Using the data below, print exactly the line with "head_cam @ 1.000", the line with "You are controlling", and every line between them, but none of the pictures.
----- DATASET EXTRACT -----
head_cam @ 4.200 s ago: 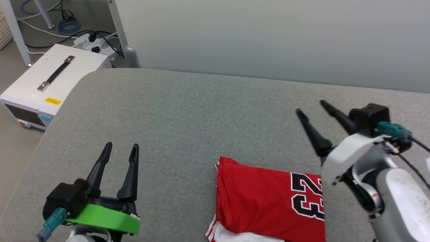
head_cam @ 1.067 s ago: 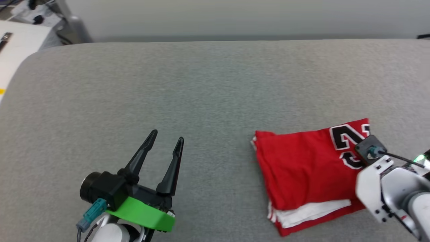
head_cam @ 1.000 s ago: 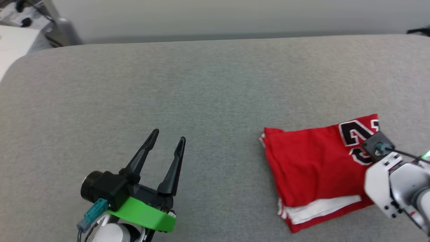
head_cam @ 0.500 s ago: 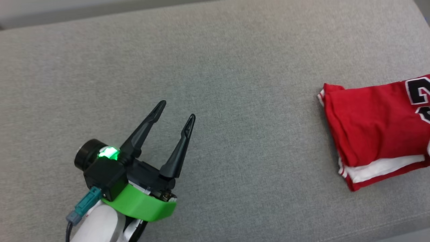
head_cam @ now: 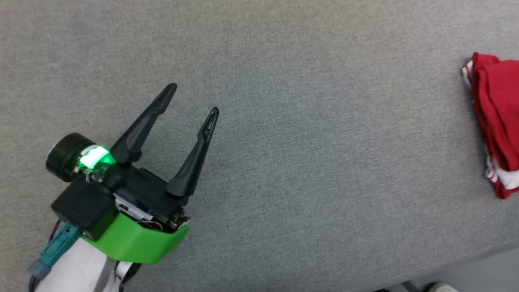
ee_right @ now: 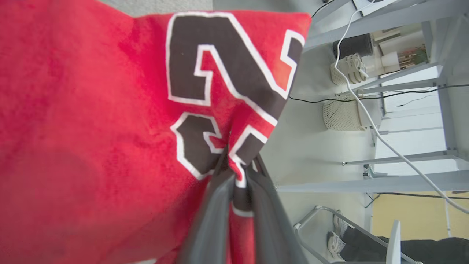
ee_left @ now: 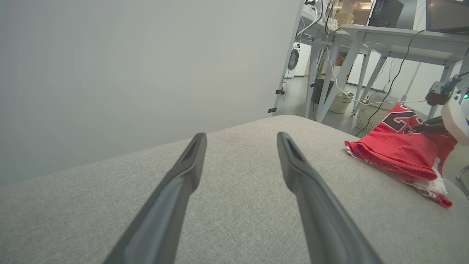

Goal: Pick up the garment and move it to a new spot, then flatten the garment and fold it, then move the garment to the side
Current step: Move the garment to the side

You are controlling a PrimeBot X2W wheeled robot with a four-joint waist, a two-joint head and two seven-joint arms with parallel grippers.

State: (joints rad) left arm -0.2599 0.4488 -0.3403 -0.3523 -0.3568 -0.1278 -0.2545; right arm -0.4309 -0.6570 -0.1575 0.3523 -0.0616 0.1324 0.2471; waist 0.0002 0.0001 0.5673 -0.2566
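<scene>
The garment is a folded red jersey with white trim, lying on the grey cushion at the head view's far right edge. In the right wrist view the garment shows its black, white-outlined number, and my right gripper is shut on a pinched fold at the garment's edge. The left wrist view shows the garment near the cushion's right end, with the right gripper gripping its far side. My left gripper hovers open over bare cushion, far left of the garment, nothing between its fingers.
The cushion's front edge runs across the lower right, with floor and a shoe beyond it. White tables, cables and woven baskets stand past the cushion's right end. A person's feet are on the floor there.
The head camera has swung left and downward, so the garment has slid to the picture's right edge. The right gripper, open four seconds ago, stays shut on the garment. The left gripper stays open.
</scene>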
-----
#### [EXERCISE SOLUTION]
head_cam @ 1.000 s ago: 
head_cam @ 0.500 s ago: 
head_cam @ now: 
ee_right @ now: 
ee_left @ now: 

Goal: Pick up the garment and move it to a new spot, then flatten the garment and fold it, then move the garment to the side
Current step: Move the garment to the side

You are controlling a PrimeBot X2W wheeled robot with a four-joint waist, a two-joint head and two seven-joint arms with parallel grippers.

No part of the exercise remains unanswered.